_Information supplied_

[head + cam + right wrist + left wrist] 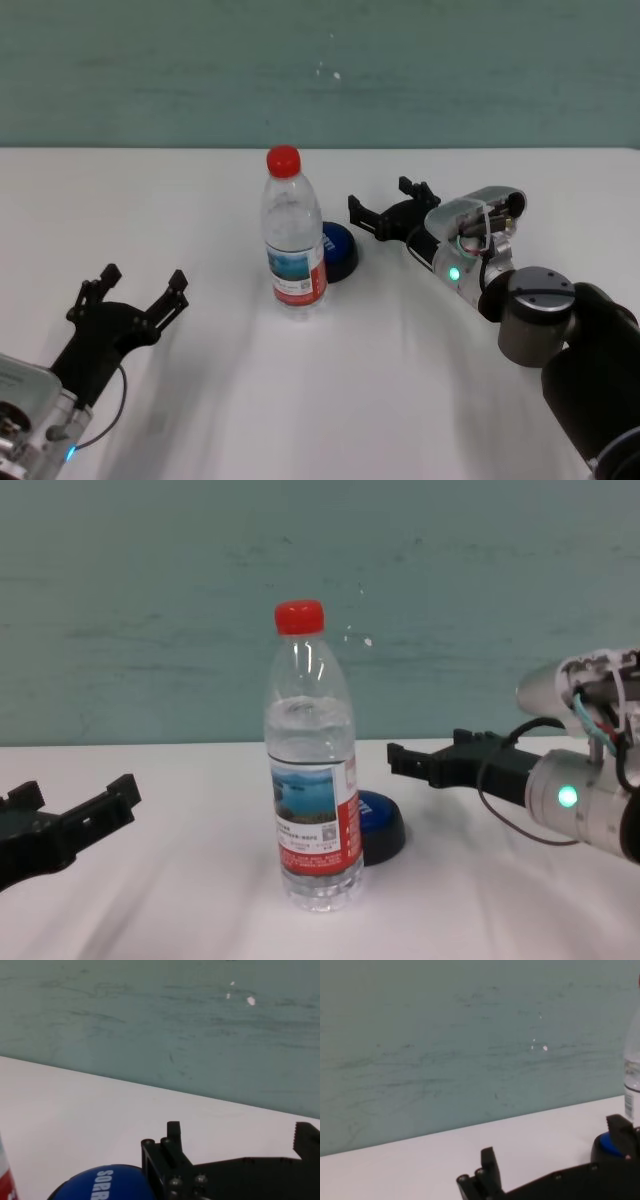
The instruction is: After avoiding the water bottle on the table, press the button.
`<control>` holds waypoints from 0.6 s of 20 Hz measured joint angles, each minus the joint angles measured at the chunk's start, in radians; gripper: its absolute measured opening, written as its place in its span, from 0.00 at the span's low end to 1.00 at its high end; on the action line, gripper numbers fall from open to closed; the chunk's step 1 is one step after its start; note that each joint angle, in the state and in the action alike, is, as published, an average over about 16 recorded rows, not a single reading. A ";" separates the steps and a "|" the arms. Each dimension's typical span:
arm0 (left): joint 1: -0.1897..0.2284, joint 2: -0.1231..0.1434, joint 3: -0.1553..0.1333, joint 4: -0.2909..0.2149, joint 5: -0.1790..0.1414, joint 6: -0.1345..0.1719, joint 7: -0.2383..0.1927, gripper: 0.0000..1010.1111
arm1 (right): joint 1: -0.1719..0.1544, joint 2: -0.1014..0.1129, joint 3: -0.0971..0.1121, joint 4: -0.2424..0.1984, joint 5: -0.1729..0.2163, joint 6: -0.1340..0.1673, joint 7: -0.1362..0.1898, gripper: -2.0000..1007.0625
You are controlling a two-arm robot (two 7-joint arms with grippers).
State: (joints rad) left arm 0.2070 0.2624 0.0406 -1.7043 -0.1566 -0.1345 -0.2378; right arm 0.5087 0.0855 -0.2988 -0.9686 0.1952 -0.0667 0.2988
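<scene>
Right gripper [385, 206] — fingers spread wide, empty, hovering just right of the button [339, 250], which sits behind the upright water bottle [292, 235] on the table [150, 200]; left gripper [133, 289] open, idle at near left

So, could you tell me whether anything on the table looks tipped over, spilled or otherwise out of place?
Nothing stands out. The water bottle stands upright and capped on the table, with no spill visible. The button sits flat just behind it. The right gripper is near the button, fingers open.
</scene>
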 joint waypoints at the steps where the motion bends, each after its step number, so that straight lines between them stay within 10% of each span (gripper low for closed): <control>1: 0.000 0.000 0.000 0.000 0.000 0.000 0.000 1.00 | -0.003 0.000 0.002 -0.002 -0.001 -0.005 -0.003 1.00; 12: 0.000 0.000 0.000 0.000 0.000 0.000 0.000 1.00 | -0.025 -0.010 0.024 -0.011 -0.011 -0.067 -0.024 1.00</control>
State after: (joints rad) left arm 0.2070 0.2624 0.0406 -1.7042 -0.1566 -0.1345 -0.2378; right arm 0.4833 0.0756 -0.2746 -0.9801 0.1841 -0.1336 0.2749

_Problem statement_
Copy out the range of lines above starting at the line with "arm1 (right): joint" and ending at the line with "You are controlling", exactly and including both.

_Finished task_
arm1 (right): joint 1: -0.1719..0.1544, joint 2: -0.1014..0.1129, joint 3: -0.0971..0.1121, joint 4: -0.2424..0.1984, joint 5: -0.1729..0.2163, joint 6: -0.1340..0.1673, joint 7: -0.1362..0.1898, gripper: -2.0000..1007.0625
You are controlling a two-arm robot (two 7-joint arms with grippers).

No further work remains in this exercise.